In Angola macht die katholische Kirche Stimmung gegen Muslime und evangelikale Christen. Die seien pervers, gewalttätig und intolerant. Doch auch Angolas Regierung ist beteiligt an der Verfolgung von Nicht-Katholiken. Dabei ist das Land offiziell laizistisch.

In Angola sind weder der Islam noch eine Reihe von Freikirchen staatliche anerkannte Religions-Gemeinschaften. Sie werden als Sekten eingestuft. Die katholische Kirche hingegen ist anerkannt. Ihr Einfluss geht bis in die Politik.

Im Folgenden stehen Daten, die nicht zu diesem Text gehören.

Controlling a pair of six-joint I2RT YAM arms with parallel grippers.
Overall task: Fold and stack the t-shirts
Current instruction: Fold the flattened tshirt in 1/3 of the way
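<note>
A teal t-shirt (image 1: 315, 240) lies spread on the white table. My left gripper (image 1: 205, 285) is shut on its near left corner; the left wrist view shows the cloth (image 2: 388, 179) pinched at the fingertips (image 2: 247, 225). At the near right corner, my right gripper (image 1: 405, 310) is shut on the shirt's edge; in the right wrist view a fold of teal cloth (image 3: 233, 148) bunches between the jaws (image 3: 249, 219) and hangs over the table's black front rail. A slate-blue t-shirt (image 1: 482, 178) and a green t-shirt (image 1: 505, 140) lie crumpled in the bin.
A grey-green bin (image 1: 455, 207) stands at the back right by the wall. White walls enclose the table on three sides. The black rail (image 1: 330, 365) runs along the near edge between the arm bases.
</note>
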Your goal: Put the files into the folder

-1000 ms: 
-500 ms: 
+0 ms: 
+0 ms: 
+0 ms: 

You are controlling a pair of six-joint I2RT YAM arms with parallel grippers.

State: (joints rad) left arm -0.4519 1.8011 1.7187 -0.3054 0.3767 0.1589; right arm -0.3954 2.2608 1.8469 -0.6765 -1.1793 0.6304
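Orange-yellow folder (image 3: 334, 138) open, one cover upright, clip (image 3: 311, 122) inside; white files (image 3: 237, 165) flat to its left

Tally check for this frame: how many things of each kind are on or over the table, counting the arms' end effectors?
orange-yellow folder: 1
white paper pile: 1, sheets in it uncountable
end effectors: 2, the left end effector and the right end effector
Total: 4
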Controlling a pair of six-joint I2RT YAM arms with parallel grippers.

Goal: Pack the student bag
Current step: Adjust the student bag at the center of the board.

Dem Sprecher der angolanischen Bischofs-Konferenz, José Manuel Imbamba, zufolge soll das indirekte Verbot für die evangelikalen Freikirchen und die Muslime auch weiterhin Bestand haben. Der Islam und die Freikirchen brächten „eine gewisse Intoleranz, eine gewisse Gewalt und bis zu einem bestimmten Punkt auch eine Perversion der eigenen Kultur“ mit sich, zitiert die DW den Sprecher.

Auch der Staat teilt die Ansicht der Katholiken. Dabei ist in der Verfassung des Landes der Laizismus verankert, welche eine strikte Trennung zwischen Staat und Religion fordert. Der muslimische Funktionär David Ja sagt, dass die Muslime Angolas niemals etwas gegen die Interessen des Staats getan hätten.

„Insofern kann sich der Staat mehr um uns kümmern“, zitiert die DW Ja.

Nach Angaben des Mitglieds der britischen Denkfabrik Chatham House, Alex Vines, zerstören staatliche Behörden aktiv Moscheebauten. Der Islam sei de facto verboten (mehr hier).

Die Situation der Freikirchen und der islamischen Gemeinschaft dürfte sich in den kommenden Monaten noch weiter verschlechtern. Die katholische Kirche des Landes und der Staat werden offenbar keine Schritte gen Religionsfreiheit und Menschenrechte machen.